Units expected to sell is optional and should be a whole number. It scales per-item revenue and savings into total values. Increasing quantity does not change the per-item markdown; it increases the total revenue difference proportionally. Unit cost is also optional. It estimates gross profit before and after the markdown. A cost above the actual selling price produces a negative gross profit, which is a valid warning signal rather than a calculation error.
How are the results calculated?
Markdown amount = Original selling price − Actual selling price
Markdown percent = Markdown amount ÷ Actual selling price × 100
Actual selling price from a markdown percent = Original price ÷ (1 + Markdown percent)

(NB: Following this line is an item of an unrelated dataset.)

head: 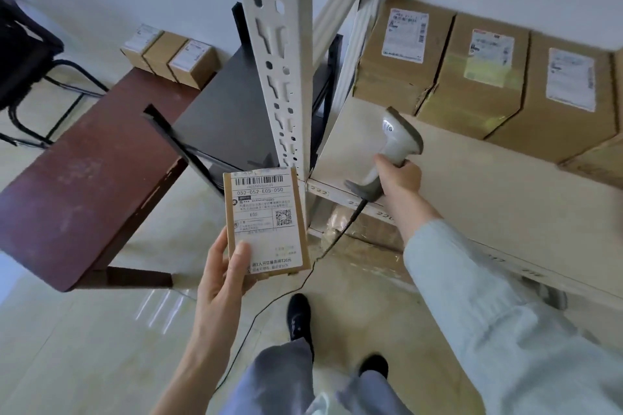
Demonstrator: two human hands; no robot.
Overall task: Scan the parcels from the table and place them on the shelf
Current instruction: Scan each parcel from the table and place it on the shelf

The primary result is the actual selling price. The markdown amount is the customer’s dollar saving per item. The markdown percentage expresses that saving relative to the actual selling price. The reduction versus original price uses the original price as the denominator, making it directly comparable to standard sale-percentage language. Price retained is the actual price divided by the original price.
If the actual selling price is zero, the dollar markdown remains calculable but the markdown percentage is mathematically undefined because division by zero is not permitted. The calculator displays a dash rather than an infinite or misleading percentage.
How should the chart and table be interpreted?
The donut chart decomposes the original price into two parts: the amount paid by the customer and the markdown amount. The colored segments, legend, exact-value summary, and accessible data table all use the same live calculation. A single 100% segment appears only when one component is genuinely zero; an all-zero state shows a compact message instead of a decorative chart.
The comparison table translates the same model into per-item and quantity-level figures. Original revenue is the original price multiplied by quantity. Actual revenue is the new selling price multiplied by quantity. Total markdown equals the markdown per item multiplied by quantity. Gross profit equals selling price minus unit cost, multiplied by quantity when quantity is available. These are gross figures before overhead, payment fees, taxes, returns, or additional promotional costs.
What assumptions matter most?
The relationship between price and demand matters more than the markdown arithmetic alone. A lower price may improve sell-through, but it may also reduce gross profit per unit. Evaluate whether the expected increase in units sold is enough to offset the lower contribution per item. Inventory age, storage cost, seasonality, product obsolescence, and cash-flow needs can justify a deeper markdown even when unit margin falls.
For broader context, the U.S. Federal Trade Commission explains pricing and advertising principles in its business guidance. The U.S. Small Business Administration provides practical material on marketing and sales management. For accounting context, the Financial Accounting Standards Board maintains the authoritative Accounting Standards Codification. Retailers should apply the calculator consistently with their own tax, revenue-recognition, and promotional-pricing policies.
Common markdown mistakes
- Confusing markdown percentage with the percentage reduction from the original price.
- Comparing a tax-inclusive original price with a tax-exclusive actual price.
- Assuming a deeper markdown automatically increases total profit without estimating demand response.
- Ignoring unit cost, fulfillment fees, returns, and remaining inventory when reviewing gross profit.
- Using rounded intermediate values. This calculator keeps full precision internally and rounds only for display and export.